> TASK BRIEF
From the data below, set down exactly the lines between the one holding "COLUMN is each" and the one holding "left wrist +", inclusive, and no others.

"""

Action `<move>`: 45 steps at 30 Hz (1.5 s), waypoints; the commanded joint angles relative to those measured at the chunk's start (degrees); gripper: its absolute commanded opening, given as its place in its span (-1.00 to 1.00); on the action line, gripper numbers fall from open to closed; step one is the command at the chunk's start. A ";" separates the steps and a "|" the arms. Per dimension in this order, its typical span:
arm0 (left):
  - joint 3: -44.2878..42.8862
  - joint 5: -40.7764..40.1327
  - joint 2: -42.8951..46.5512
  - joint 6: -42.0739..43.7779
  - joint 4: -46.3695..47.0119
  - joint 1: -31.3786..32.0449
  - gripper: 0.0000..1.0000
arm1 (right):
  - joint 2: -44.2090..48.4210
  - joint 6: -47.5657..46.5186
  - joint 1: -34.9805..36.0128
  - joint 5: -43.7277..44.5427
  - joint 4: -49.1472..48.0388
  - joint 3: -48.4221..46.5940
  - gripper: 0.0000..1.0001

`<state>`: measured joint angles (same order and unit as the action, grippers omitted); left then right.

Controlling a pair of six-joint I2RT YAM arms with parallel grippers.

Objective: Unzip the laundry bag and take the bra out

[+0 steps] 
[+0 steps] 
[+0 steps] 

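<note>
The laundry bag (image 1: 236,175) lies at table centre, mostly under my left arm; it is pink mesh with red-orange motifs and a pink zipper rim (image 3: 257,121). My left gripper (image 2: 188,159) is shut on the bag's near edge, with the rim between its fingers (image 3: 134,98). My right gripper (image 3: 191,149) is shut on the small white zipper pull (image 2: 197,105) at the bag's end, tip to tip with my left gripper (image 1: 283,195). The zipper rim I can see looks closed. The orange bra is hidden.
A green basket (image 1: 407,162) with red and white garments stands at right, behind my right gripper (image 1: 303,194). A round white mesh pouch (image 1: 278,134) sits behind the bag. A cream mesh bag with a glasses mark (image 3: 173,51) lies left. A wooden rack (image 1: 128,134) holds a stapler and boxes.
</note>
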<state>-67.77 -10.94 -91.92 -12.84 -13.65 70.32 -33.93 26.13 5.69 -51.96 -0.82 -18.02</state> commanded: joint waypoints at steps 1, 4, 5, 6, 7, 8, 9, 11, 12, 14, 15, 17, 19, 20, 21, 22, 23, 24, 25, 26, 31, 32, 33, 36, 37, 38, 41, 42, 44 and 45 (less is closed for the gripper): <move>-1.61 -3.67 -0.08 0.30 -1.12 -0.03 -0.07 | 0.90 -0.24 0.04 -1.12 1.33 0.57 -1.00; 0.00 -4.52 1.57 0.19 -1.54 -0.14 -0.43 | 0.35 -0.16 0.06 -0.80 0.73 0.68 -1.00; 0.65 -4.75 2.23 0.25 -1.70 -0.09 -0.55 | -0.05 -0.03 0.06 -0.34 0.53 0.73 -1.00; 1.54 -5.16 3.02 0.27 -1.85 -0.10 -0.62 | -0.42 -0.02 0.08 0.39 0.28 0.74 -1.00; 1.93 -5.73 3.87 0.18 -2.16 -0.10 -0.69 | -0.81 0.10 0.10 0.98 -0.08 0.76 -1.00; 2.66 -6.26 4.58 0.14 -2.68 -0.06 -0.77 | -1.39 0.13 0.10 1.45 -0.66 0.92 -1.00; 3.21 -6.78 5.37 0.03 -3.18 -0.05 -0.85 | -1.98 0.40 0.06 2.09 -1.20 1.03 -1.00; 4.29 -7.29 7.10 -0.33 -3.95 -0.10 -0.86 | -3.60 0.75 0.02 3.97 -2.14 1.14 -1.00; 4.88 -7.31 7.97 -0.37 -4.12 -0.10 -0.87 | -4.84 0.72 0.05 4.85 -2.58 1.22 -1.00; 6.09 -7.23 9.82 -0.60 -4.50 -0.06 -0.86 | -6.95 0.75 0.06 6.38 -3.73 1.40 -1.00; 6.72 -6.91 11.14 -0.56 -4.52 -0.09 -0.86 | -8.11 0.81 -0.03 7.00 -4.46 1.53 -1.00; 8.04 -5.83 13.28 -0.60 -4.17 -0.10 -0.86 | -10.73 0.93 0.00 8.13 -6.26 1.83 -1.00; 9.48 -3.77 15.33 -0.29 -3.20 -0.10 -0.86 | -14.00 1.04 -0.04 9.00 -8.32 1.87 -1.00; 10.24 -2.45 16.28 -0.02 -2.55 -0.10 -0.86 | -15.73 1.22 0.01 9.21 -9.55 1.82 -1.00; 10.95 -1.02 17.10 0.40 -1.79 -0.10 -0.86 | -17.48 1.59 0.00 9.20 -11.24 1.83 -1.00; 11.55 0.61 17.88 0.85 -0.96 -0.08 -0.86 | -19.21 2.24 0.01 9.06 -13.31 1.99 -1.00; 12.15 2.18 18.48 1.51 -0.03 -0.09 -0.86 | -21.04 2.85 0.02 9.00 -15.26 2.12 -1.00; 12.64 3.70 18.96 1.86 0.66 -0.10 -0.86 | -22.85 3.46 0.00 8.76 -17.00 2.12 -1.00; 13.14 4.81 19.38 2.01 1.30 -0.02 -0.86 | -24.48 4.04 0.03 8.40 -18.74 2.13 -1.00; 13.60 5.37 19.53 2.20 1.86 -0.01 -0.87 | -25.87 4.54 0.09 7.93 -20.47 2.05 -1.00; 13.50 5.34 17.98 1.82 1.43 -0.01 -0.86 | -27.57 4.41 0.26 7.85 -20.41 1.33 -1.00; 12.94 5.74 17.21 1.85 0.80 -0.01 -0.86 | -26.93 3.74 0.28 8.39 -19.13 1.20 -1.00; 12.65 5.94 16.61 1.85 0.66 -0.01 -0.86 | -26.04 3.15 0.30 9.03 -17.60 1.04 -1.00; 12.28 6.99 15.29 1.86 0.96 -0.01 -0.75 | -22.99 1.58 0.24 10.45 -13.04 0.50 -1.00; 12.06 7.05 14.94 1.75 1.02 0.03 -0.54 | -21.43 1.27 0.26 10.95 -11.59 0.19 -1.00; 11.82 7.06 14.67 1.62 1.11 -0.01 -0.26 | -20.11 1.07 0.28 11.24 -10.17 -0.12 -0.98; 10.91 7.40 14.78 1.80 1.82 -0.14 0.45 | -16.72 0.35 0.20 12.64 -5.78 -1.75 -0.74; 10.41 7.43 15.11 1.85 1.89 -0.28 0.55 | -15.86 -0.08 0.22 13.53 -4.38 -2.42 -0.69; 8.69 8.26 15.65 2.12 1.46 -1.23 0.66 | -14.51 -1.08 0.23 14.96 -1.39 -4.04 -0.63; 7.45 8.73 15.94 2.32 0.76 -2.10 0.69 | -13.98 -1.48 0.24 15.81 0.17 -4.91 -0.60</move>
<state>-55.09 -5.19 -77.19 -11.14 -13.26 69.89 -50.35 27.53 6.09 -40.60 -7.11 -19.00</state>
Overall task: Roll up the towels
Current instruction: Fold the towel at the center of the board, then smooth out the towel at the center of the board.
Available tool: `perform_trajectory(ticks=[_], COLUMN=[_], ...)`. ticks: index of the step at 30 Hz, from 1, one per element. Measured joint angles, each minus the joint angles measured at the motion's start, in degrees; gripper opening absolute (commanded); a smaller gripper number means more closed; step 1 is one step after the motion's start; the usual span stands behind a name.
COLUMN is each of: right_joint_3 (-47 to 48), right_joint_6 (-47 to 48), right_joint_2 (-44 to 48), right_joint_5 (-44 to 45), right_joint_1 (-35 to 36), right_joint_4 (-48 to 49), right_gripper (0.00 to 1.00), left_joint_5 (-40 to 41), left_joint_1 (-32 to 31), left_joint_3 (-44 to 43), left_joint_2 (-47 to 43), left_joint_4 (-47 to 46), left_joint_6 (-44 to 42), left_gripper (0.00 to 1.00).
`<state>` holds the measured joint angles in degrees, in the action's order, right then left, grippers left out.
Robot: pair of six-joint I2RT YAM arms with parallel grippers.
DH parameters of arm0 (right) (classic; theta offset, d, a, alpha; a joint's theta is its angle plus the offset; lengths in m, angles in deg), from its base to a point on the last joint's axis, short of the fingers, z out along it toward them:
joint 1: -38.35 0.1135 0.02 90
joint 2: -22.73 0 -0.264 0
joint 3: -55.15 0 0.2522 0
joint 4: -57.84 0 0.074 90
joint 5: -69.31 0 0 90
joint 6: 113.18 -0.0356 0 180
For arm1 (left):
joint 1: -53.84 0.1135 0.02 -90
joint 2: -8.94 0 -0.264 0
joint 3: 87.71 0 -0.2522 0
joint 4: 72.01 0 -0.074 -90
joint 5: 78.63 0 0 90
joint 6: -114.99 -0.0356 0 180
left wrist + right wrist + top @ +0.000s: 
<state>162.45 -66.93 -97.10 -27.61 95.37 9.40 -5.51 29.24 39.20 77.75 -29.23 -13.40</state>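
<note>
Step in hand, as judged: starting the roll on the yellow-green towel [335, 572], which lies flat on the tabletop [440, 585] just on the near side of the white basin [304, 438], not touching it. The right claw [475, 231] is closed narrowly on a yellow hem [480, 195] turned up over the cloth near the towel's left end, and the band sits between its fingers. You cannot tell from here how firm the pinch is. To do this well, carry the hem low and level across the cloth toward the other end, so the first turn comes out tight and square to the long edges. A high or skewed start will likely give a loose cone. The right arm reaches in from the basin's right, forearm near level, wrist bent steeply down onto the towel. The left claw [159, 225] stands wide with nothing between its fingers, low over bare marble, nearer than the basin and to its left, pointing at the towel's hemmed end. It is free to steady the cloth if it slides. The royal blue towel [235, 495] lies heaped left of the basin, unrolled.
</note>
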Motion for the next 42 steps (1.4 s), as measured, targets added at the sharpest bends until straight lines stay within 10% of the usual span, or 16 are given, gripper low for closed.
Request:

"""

> RESPONSE TO THE EXERCISE
COLUMN is each of: right_joint_3 (-47 to 48), right_joint_6 (-47 to 48), right_joint_2 (-44 to 48), right_joint_5 (-44 to 45), right_joint_1 (-35 to 36), right_joint_4 (-48 to 49), right_gripper (0.00 to 1.00), left_joint_5 (-40 to 41), left_joint_1 (-32 to 31), left_joint_3 (-44 to 43), left_joint_2 (-47 to 43), left_joint_4 (-47 to 46), left_joint_6 (-44 to 42), left_gripper (0.00 to 1.00).
`<state>` holds the measured joint angles in degrees, in the action's order, right then left, grippers left out.
Robot: pair of six-joint I2RT YAM arms with parallel grippers.
DH parameters of arm0 (right) (classic; theta offset, d, a, alpha; a joint's theta is its angle plus the offset; lengths in m, angles in deg), from its base to a point on the last joint's axis, short of the fingers, z out along it toward them:
joint 1: -38.35 0.1135 0.02 90
joint 2: -22.73 0 -0.264 0
joint 3: -55.15 0 0.2522 0
joint 4: -57.84 0 0.074 90
joint 5: -69.31 0 0 90
joint 6: 113.18 -0.0356 0 180
For arm1 (left):
joint 1: -53.84 0.1135 0.02 -90
joint 2: -8.94 0 -0.264 0
joint 3: 87.71 0 -0.2522 0
joint 4: 72.01 0 -0.074 -90
joint 5: 78.63 0 0 90
joint 6: -114.99 -0.0356 0 180
left wrist + right wrist + top @ +0.000s: 

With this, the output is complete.